Different Results for same reduction operator running on GPU and CPU

jmaronas · January 21, 2019, 12:00pm

Today I realized that operation argmax, and consequently max, output different results when running on CPU and GPU. How can be this possible? In the problem I address the difference is 10 samples, which in my opinion is quite a lot.

albanD · January 21, 2019, 12:40pm

Hi,

It can happen if there are values that are equal. One of the argmax will be returned but not necessarily the same on CPU and GPU (not even on two different cpus or or two different gpus).

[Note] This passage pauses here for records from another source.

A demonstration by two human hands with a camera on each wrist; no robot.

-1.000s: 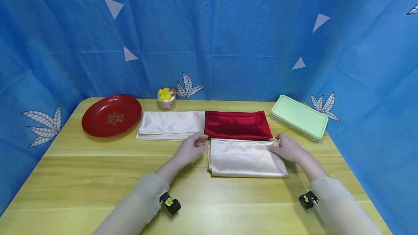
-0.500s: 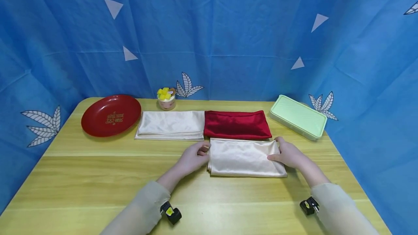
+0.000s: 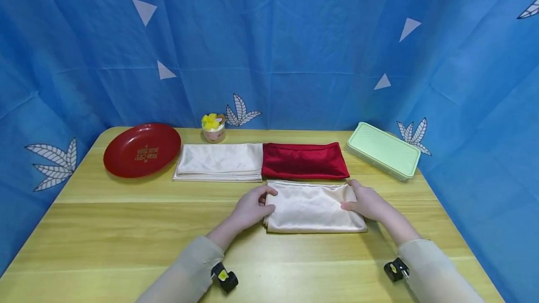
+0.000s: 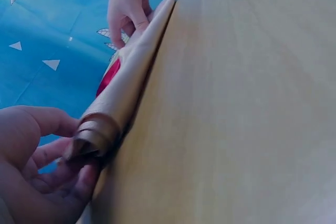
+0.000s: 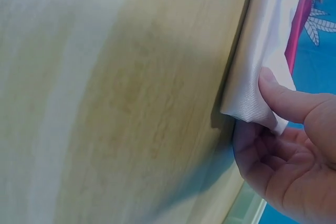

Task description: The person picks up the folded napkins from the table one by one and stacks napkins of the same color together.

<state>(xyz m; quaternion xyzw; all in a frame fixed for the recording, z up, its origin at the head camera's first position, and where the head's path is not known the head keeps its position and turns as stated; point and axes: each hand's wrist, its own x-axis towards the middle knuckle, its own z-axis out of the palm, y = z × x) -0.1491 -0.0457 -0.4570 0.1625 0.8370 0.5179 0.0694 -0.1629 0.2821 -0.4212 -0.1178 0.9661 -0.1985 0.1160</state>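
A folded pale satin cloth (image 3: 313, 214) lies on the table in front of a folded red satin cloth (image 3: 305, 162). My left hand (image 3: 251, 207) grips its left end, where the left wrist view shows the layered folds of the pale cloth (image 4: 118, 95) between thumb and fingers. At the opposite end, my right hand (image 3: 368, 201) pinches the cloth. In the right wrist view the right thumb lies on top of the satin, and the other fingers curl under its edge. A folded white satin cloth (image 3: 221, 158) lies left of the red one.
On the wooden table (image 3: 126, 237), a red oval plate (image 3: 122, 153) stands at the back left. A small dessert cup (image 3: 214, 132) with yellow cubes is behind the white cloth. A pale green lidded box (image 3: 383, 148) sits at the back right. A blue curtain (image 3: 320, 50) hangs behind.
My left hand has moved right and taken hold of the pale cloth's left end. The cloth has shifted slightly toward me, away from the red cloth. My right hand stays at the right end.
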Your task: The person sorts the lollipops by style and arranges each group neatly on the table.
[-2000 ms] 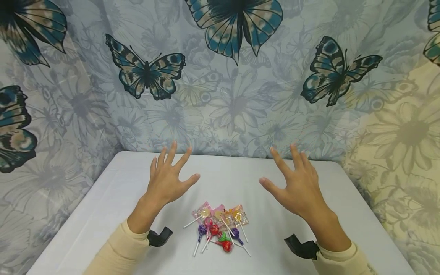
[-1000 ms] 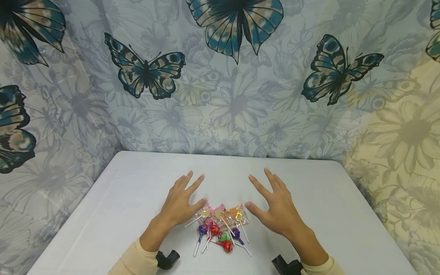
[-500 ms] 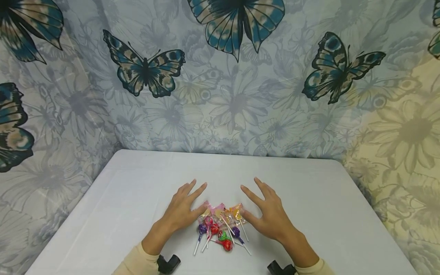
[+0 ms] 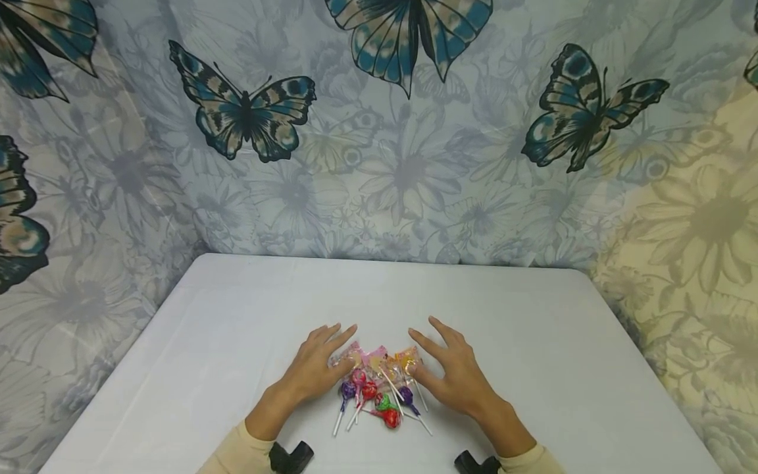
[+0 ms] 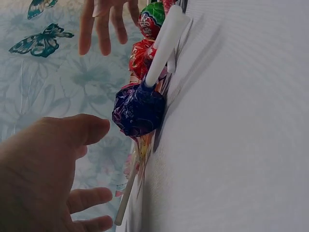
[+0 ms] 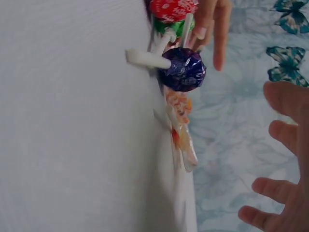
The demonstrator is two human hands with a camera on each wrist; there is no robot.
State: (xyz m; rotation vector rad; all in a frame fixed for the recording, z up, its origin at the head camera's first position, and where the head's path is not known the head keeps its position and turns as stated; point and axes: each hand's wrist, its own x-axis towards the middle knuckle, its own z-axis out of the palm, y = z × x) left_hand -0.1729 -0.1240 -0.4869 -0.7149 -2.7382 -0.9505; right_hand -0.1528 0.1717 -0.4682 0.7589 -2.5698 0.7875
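Wrapped lollipops [image 4: 370, 391], purple and red among them, lie heaped in the near middle of a white table [image 4: 533, 329]. The left hand [image 4: 315, 370] hovers over their left edge, the right hand [image 4: 458, 375] over their right; the two are apart, fingers spread. A butterfly-print backdrop [image 4: 408, 178] rises beyond.

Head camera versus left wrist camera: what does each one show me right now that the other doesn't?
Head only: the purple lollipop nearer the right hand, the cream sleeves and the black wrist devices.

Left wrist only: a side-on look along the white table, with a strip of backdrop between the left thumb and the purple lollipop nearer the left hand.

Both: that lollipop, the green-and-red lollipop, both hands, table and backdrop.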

jmaronas · January 21, 2019, 12:55pm

Well, I suppose that this happens because the reduction algorithms are different both for CPU and GPU. However, based on my experience programming GPUs directly on CUDA, I do not remember that Nvidia provide an API for reduction operators. Thus, could not be programmed equally both on GPU and CPU?

As example I checked what you say:

    import torch

    a=torch.zeros((100,)).uniform_()
    a[a<=0.5]=0
    b=a.cuda()
    a.argmax()#reurn 1
    b.argmax()#return 16

albanD · January 21, 2019, 1:10pm

Hi,

The thing is that for performance reasons, these reduction algorithms are not even deterministic. Or running on different architecture would give you different result.
These operations cannot be programmed the same way on cpu and gpu as well because they are quite different. One uses OpenMP based reductions while the other use cuda’s block wide reductions. Both split the Tensor differently and the order in which the results are aggregated can change.

jmaronas · January 21, 2019, 1:23pm

Ok thanks for your answer. Even so, I think this has to be taken in consideration mostly when doing research.

albanD · January 21, 2019, 2:30pm

Other edge cases like handling of NaNs have been made consistent in recent commits. But for equal values, there is no easy solution that would make them consistent without loosing (a lot) performance wise.